- _Task prompt_:
Check every line of the listing below for "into", and report how many lines have it, as a number with nothing more.

-- Provided material follows --

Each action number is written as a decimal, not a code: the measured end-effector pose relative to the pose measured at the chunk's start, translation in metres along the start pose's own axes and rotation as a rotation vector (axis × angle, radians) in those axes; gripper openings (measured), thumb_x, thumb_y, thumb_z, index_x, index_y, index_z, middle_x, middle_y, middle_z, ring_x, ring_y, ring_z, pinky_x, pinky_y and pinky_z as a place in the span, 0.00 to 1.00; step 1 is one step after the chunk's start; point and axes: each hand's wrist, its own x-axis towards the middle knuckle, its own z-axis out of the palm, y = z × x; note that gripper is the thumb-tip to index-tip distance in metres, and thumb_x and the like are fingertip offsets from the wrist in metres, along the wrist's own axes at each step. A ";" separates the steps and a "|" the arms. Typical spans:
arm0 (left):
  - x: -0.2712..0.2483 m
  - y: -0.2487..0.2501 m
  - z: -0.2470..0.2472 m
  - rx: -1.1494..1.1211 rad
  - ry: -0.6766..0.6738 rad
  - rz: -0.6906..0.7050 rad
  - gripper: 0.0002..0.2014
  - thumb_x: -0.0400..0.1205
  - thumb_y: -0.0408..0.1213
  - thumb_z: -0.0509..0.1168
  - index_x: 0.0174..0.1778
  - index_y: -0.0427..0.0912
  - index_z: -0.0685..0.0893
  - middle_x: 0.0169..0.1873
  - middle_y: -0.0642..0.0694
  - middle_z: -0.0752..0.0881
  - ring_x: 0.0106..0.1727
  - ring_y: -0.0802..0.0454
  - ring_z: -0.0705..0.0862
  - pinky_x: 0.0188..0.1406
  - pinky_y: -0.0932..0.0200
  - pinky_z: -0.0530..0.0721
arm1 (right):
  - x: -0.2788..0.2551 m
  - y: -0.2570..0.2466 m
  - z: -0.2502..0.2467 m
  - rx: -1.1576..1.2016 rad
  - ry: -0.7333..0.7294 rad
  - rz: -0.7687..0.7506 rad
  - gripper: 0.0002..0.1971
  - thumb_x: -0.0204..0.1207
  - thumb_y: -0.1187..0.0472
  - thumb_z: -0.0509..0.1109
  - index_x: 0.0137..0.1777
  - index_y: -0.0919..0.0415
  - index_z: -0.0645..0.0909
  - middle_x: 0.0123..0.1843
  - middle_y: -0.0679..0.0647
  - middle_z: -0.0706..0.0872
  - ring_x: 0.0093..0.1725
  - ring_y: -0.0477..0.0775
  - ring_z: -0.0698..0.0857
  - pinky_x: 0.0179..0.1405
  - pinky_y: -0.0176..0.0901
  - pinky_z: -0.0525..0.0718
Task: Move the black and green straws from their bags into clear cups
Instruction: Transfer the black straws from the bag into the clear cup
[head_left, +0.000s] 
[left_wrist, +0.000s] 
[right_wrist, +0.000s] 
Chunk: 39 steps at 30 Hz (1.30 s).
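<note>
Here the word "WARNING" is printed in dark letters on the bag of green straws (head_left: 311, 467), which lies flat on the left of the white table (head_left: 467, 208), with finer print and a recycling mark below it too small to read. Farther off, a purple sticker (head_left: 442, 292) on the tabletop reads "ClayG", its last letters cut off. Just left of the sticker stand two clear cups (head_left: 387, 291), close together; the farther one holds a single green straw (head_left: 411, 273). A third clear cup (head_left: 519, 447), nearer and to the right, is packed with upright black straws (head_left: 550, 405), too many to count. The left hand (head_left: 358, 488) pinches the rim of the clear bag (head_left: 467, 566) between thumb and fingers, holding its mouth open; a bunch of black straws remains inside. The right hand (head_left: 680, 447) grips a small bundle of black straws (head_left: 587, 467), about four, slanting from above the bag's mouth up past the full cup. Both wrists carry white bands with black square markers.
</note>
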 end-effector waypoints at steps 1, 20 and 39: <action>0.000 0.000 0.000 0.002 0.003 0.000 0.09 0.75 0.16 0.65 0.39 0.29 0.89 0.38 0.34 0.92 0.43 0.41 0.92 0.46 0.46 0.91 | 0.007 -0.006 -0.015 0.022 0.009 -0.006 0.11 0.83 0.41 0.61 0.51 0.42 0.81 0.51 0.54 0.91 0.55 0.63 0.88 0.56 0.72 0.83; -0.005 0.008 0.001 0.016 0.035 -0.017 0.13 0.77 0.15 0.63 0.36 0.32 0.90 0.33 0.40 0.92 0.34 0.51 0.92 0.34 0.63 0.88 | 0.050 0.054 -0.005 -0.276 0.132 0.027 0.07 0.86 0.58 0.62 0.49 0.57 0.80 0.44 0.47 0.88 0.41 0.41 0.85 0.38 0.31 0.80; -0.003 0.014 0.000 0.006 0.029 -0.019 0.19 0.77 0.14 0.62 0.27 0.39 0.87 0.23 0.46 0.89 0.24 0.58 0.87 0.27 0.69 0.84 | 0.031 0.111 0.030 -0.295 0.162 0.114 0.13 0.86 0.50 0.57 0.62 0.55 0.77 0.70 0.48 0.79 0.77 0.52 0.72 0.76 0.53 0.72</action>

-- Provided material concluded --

- _Answer to this exercise_:
2